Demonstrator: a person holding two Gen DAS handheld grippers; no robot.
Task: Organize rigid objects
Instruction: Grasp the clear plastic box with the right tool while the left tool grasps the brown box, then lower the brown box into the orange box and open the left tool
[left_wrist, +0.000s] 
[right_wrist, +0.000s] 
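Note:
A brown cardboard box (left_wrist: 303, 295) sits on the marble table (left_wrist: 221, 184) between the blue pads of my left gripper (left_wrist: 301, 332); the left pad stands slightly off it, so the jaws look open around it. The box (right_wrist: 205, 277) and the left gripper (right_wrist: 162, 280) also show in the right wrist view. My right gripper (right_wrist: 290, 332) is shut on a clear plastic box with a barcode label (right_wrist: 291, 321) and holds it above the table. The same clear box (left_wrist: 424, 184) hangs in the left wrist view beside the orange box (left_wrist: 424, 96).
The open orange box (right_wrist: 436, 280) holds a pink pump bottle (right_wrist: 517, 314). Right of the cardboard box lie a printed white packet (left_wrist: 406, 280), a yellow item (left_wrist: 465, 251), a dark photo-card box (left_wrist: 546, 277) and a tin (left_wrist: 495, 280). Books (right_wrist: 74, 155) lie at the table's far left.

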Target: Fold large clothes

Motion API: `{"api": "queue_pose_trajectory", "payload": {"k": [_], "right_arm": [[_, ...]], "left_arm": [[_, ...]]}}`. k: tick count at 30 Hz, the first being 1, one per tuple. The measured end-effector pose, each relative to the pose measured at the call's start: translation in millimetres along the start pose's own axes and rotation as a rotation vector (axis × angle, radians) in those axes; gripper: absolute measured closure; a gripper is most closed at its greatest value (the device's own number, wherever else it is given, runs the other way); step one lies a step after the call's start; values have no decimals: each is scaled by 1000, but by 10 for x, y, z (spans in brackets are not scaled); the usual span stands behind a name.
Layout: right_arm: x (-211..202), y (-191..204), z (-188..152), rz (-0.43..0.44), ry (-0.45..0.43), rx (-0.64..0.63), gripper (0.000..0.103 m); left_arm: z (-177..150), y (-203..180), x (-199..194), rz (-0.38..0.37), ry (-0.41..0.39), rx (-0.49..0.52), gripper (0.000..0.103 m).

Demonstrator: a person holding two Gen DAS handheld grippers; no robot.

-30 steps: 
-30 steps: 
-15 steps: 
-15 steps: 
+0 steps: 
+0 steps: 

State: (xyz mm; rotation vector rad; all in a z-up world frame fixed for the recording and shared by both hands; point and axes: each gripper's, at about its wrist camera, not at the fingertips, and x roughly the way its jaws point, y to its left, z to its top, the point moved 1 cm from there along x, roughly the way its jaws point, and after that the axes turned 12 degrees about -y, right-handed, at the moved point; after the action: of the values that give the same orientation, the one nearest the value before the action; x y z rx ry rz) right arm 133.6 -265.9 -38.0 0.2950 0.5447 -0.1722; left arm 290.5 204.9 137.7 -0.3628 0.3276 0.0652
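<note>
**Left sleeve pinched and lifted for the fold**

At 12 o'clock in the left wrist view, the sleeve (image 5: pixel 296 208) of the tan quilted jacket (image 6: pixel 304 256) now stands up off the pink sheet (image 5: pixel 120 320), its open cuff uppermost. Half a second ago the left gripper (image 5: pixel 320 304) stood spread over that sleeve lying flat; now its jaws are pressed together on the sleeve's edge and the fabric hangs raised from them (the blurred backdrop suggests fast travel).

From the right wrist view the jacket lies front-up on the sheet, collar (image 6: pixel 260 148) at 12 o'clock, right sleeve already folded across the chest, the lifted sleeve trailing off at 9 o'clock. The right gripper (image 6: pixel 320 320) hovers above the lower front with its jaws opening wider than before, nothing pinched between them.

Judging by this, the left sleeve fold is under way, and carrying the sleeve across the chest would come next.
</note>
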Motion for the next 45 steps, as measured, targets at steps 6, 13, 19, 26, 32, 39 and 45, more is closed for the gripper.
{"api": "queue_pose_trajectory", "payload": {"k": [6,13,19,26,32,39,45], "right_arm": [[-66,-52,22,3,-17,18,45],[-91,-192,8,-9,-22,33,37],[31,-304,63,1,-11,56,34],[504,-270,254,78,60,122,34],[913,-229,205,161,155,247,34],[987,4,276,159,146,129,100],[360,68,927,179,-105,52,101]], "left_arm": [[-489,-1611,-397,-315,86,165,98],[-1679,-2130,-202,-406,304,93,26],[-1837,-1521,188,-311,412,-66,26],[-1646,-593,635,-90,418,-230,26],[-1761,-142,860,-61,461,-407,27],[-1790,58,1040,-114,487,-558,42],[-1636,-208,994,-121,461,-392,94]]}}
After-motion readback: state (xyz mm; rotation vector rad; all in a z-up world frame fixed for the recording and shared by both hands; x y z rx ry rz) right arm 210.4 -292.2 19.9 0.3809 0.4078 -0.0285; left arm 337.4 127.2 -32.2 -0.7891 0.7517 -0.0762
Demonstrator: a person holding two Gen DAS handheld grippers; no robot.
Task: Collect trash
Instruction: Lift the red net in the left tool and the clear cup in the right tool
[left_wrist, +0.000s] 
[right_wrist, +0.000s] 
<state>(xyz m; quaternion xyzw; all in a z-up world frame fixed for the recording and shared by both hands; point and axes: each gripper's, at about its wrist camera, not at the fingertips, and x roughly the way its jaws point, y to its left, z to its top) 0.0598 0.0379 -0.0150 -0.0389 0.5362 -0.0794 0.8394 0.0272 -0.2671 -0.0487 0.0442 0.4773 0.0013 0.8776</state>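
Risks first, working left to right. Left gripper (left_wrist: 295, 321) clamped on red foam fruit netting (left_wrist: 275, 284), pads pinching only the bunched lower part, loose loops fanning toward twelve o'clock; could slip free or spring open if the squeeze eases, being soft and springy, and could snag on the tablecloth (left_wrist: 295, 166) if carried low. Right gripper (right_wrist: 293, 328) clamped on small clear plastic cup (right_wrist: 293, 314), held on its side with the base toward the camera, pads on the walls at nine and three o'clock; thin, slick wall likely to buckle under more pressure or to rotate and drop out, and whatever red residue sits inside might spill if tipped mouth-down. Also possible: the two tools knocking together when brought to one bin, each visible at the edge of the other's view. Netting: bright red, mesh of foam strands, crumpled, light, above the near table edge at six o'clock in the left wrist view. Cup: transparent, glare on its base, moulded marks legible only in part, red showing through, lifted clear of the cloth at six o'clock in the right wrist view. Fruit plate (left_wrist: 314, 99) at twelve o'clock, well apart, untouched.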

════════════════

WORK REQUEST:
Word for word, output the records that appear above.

EXERCISE SOLUTION:
Demonstrator: a person holding two Gen DAS handheld grippers; no robot.
Task: Organize rigid objects
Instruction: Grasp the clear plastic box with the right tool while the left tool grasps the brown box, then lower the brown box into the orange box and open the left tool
[left_wrist, +0.000s] 
[right_wrist, +0.000s] 
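Note:
A brown cardboard box (left_wrist: 303, 295) sits on the marble table (left_wrist: 221, 184) between the blue pads of my left gripper (left_wrist: 301, 332); the left pad stands slightly off it, so the jaws look open around it. The box (right_wrist: 205, 277) and the left gripper (right_wrist: 162, 280) also show in the right wrist view. My right gripper (right_wrist: 290, 332) is shut on a clear plastic box with a barcode label (right_wrist: 291, 321) and holds it above the table. The same clear box (left_wrist: 424, 184) hangs in the left wrist view beside the orange box (left_wrist: 424, 96).
The open orange box (right_wrist: 436, 280) holds a pink pump bottle (right_wrist: 517, 314). Right of the cardboard box lie a printed white packet (left_wrist: 406, 280), a yellow item (left_wrist: 465, 251), a dark photo-card box (left_wrist: 546, 277) and a tin (left_wrist: 495, 280). Books (right_wrist: 74, 155) lie at the table's far left.
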
Target: Fold large clothes

Motion API: `{"api": "queue_pose_trajectory", "payload": {"k": [_], "right_arm": [[_, ...]], "left_arm": [[_, ...]]}}`. k: tick count at 30 Hz, the first being 1, one per tuple. The measured end-effector pose, each relative to the pose measured at the call's start: translation in millimetres along the start pose's own axes and rotation as a rotation vector (axis × angle, radians) in those axes; gripper: absolute measured closure; a gripper is most closed at its greatest value (the device's own number, wherever else it is given, runs the other way); step one lies a step after the call's start; values have no decimals: each is scaled by 1000, but by 10 for x, y, z (spans in brackets are not scaled); the usual span stands behind a name.
Layout: right_arm: x (-211..202), y (-191..204), z (-188..152), rz (-0.43..0.44), ry (-0.45..0.43), rx (-0.64..0.63), gripper (0.000..0.103 m); left_arm: z (-177..150), y (-203..180), x (-199..194), rz (-0.38..0.37), ry (-0.41..0.39), rx (-0.49..0.52), gripper (0.000..0.103 m).

Demonstrator: a person holding two Gen DAS handheld grippers; no robot.

-30 steps: 
-30 steps: 
-15 steps: 
-15 steps: 
+0 steps: 
+0 steps: 

State: (xyz mm; rotation vector rad; all in a z-up world frame fixed for the recording and shared by both hands; point and axes: each gripper's, at about its wrist camera, not at the fingertips, and x roughly the way its jaws point, y to its left, z to its top, the point moved 1 cm from there along x, roughly the way its jaws point, and after that the axes turned 12 degrees about -y, right-handed, at the moved point; after the action: of the values that give the same orientation, the one nearest the value before the action; x y z rx ry rz) right arm 133.6 -265.9 -38.0 0.2950 0.5447 -0.1722; left arm 290.5 204.9 137.7 -0.3628 0.3276 0.0652
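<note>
**Left sleeve pinched and lifted for the fold**

At 12 o'clock in the left wrist view, the sleeve (image 5: pixel 296 208) of the tan quilted jacket (image 6: pixel 304 256) now stands up off the pink sheet (image 5: pixel 120 320), its open cuff uppermost. Half a second ago the left gripper (image 5: pixel 320 304) stood spread over that sleeve lying flat; now its jaws are pressed together on the sleeve's edge and the fabric hangs raised from them (the blurred backdrop suggests fast travel).

From the right wrist view the jacket lies front-up on the sheet, collar (image 6: pixel 260 148) at 12 o'clock, right sleeve already folded across the chest, the lifted sleeve trailing off at 9 o'clock. The right gripper (image 6: pixel 320 320) hovers above the lower front with its jaws opening wider than before, nothing pinched between them.

Judging by this, the left sleeve fold is under way, and carrying the sleeve across the chest would come next.
</note>
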Motion for the next 45 steps, as measured, targets at steps 6, 13, 19, 26, 32, 39 and 45, more is closed for the gripper.
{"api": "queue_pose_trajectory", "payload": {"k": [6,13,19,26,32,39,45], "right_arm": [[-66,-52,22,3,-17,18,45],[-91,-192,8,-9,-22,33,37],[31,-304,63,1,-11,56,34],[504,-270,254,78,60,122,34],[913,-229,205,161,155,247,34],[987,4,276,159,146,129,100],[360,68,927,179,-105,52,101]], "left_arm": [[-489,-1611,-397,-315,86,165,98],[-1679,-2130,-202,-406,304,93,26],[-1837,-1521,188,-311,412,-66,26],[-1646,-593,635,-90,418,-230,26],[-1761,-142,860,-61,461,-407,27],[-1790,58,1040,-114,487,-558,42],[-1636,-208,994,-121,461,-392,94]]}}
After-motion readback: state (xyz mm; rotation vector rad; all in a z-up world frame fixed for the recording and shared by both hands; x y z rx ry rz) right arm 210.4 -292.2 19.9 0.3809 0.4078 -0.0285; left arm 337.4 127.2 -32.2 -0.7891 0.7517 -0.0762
Demonstrator: a person holding two Gen DAS handheld grippers; no robot.
Task: Collect trash
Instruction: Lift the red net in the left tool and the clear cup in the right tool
[left_wrist, +0.000s] 
[right_wrist, +0.000s] 
<state>(xyz m; quaternion xyzw; all in a z-up world frame fixed for the recording and shared by both hands; point and axes: each gripper's, at about its wrist camera, not at the fingertips, and x roughly the way its jaws point, y to its left, z to its top) 0.0598 0.0379 -0.0150 -0.0389 0.5362 -0.0794 0.8394 0.0272 -0.2671 -0.0487 0.0442 0.4773 0.0013 0.8776</state>
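Risks first, working left to right. Left gripper (left_wrist: 295, 321) clamped on red foam fruit netting (left_wrist: 275, 284), pads pinching only the bunched lower part, loose loops fanning toward twelve o'clock; could slip free or spring open if the squeeze eases, being soft and springy, and could snag on the tablecloth (left_wrist: 295, 166) if carried low. Right gripper (right_wrist: 293, 328) clamped on small clear plastic cup (right_wrist: 293, 314), held on its side with the base toward the camera, pads on the walls at nine and three o'clock; thin, slick wall likely to buckle under more pressure or to rotate and drop out, and whatever red residue sits inside might spill if tipped mouth-down. Also possible: the two tools knocking together when brought to one bin, each visible at the edge of the other's view. Netting: bright red, mesh of foam strands, crumpled, light, above the near table edge at six o'clock in the left wrist view. Cup: transparent, glare on its base, moulded marks legible only in part, red showing through, lifted clear of the cloth at six o'clock in the right wrist view. Fruit plate (left_wrist: 314, 99) at twelve o'clock, well apart, untouched.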

No part of the answer remains open.